Data Augmentation Generate synthetic data to increase dataset size and diversity.

A typical dataset for machine learning tasks might include columns of different data types, such as numerical, categorical, and text, eg.:

PassengerId Survived Pclass Name Sex Age SibSp Parch Ticket Fare Cabin Embarked
844 0 3 Lemberopolous, Mr. Peter L male 34.5 0 0 2683 6.4375 nan C
103 0 1 White, Mr. Richard Frasar male 21 0 1 35281 77.2875 D26 S
160 0 3 Sage, Master. Thomas Henry male nan 8 2 CA. 2343 69.55 nan S
190 0 3 Turcin, Mr. Stjepan male 36 0 0 349247 7.8958 nan S
185 1 3 Kink-Heilmann, Miss. Luise Gretchen female 4 0 2 315153 22.025 nan S
588 1 1 Frolicher-Stehli, Mr. Maxmillian male 60 1 1 13567 79.2 B41 C
660 0 1 Newell, Mr. Arthur Webster male 58 0 2 35273 113.275 D48 C
674 1 2 Wilhelms, Mr. Charles male 31 0 0 244270 13 nan S
526 0 3 Farrell, Mr. James male 40.5 0 0 367232 7.75 nan Q
703 0 3 Barbara, Miss. Saiide female 18 0 1 2691 14.4542 nan C

Sample rows from the Titanic dataset

Data Cleaning

Data cleaning involves identifying and rectifying errors, inconsistencies, and missing values in the dataset. Missing values, common in real-world data, can be handled by imputation methods such as mean, median, or mode substitution, or by removing affected rows/columns if the loss is minimal. For example, in pandas, this can be implemented as df.fillna(df.mean()) for mean imputation. Outliers, which may skew neural network training, are detected using statistical methods like z-scores or interquartile ranges and can be winsorized or removed. Noise reduction, such as smoothing time-series data with moving averages, is also essential, particularly for RNNs where temporal dependencies are critical. Inconsistent data, like varying formats in text (e.g., dates), requires standardization to ensure uniformity. Overall, data cleaning enhances data quality, reducing the risk of misleading patterns during neural network optimization.
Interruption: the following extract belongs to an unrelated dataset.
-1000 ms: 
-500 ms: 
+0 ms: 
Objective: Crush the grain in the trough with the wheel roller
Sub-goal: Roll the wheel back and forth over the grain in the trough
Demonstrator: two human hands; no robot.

Pclass Sex Age SibSp Parch Fare Embarked
3 male 19 0 0 8.05 S
1 male 36 0 0 40.125 C
3 male 27 1 0 24.15 Q
2 female 4 2 1 39 S
1 male 27 0 0 0 S
1 male 42 0 0 26.2875 S
2 female 33 0 2 26 S
1 male 27 1 0 53.1 S
2 male 25 0 0 13 S
3 male 27 0 0 8.05 S
import pandas as pd

# Preprocess the data
def preprocess(df):
    # Fill missing values
    df['Age'].fillna(df['Age'].median(), inplace=True)
    df['Embarked'].fillna(df['Embarked'].mode()[0], inplace=True)
    df['Fare'].fillna(df['Fare'].median(), inplace=True)

    # Select features
    features = ['Pclass', 'Sex', 'Age', 'SibSp', 'Parch', 'Fare', 'Embarked']
    return df[features]

# Load the Titanic dataset
df = pd.read_csv('https://raw.githubusercontent.com/hsandmann/ml/refs/heads/main/data/kaggle/titanic-dataset.csv')
df = df.sample(n=10)

# Preprocessing
df = preprocess(df)

# Display the first few rows of the dataset
print(df.to_markdown(index=False))

Encoding Categorical Variables

Categorical data, non-numeric by nature, must be converted for neural network input. One-hot encoding creates binary vectors for each category, e.g., transforming colors ['red', 'blue', 'green'] into [[1,0,0], [0,1,0], [0,0,1]]. This avoids ordinal assumptions but increases dimensionality, which can be mitigated by embedding layers in neural networks for high-cardinality features. Label encoding assigns integers (e.g., 0 for "red", 1 for "blue"), suitable for ordinal categories but risky for nominal ones due to implied ordering. For text data in NLP tasks with transformers, tokenization and subword encoding (e.g., WordPiece) are basic steps to map words to integer IDs.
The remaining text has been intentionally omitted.